Wednesday, 15 January 2014

Honey in Ethiopia

This morning I listened to Michael Palin on the Today programme, visiting a project that his charity Farm Africa has set up in Ethiopia. They are teaching local farmers all sorts of techniques to make their farming more efficient, and one of the training courses they are offering is bee keeping. Michael Palin got kitted up in white overalls with mask and gloves while one of the beekeepers puffed smoke made from charcoal and cow dung at the bees and lifted the frames out to inspect them.
Honey is a useful cash crop for the local farmers, as it was in Wales in the Middle Ages (some rents were paid in barrels of honey), and in the Greek islands when I was there about ten years ago.
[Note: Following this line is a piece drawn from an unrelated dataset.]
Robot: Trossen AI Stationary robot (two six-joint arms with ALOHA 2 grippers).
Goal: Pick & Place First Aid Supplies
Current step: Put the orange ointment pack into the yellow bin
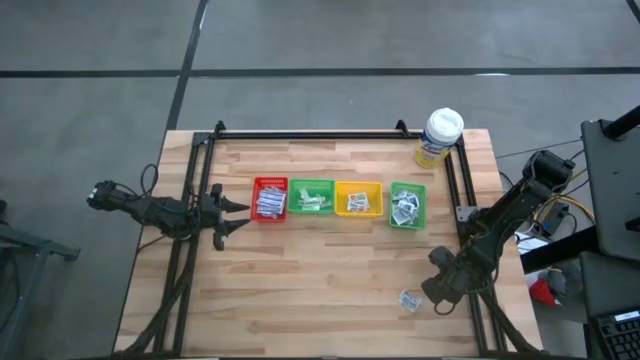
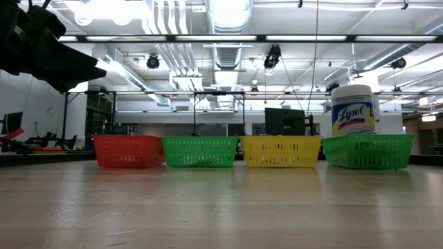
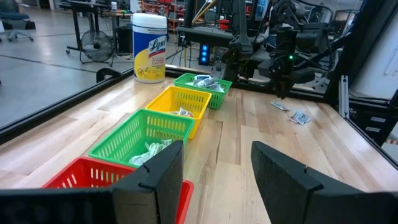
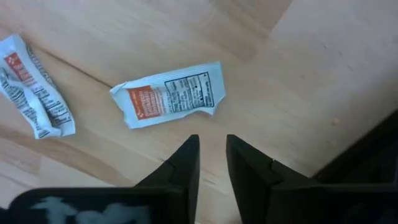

It reminded me of a book by Laurens Van der Post. He's mostly associated with South Africa, but in First Catch Your Eland, he travelled around the whole continent of Africa to look at the food of the different areas.
Before the Second World War, as a young army officer, he travelled through Ethiopia, and in one village he was given a meal that put him in mind of Homeric Greece. It began with tedj, or mead, followed by curds and whey and millet bread in wicker baskets, and then there was the honey:

"I looked at my own slab of honey in amazement; it had a "burnt face" too.* It was Ethiopian dark and yet so strangely translucent that it might have been made out of prehistoric amber....To this day I can recall every nuance of taste of the mead, the curds and whey, tart and fresh on my tongue and above all the subtlety of the honey which made my welcome in the humble hut so royal, and the purple bread that made it so real."

*He explains earlier that Ethiopia is Greek for "burnt face".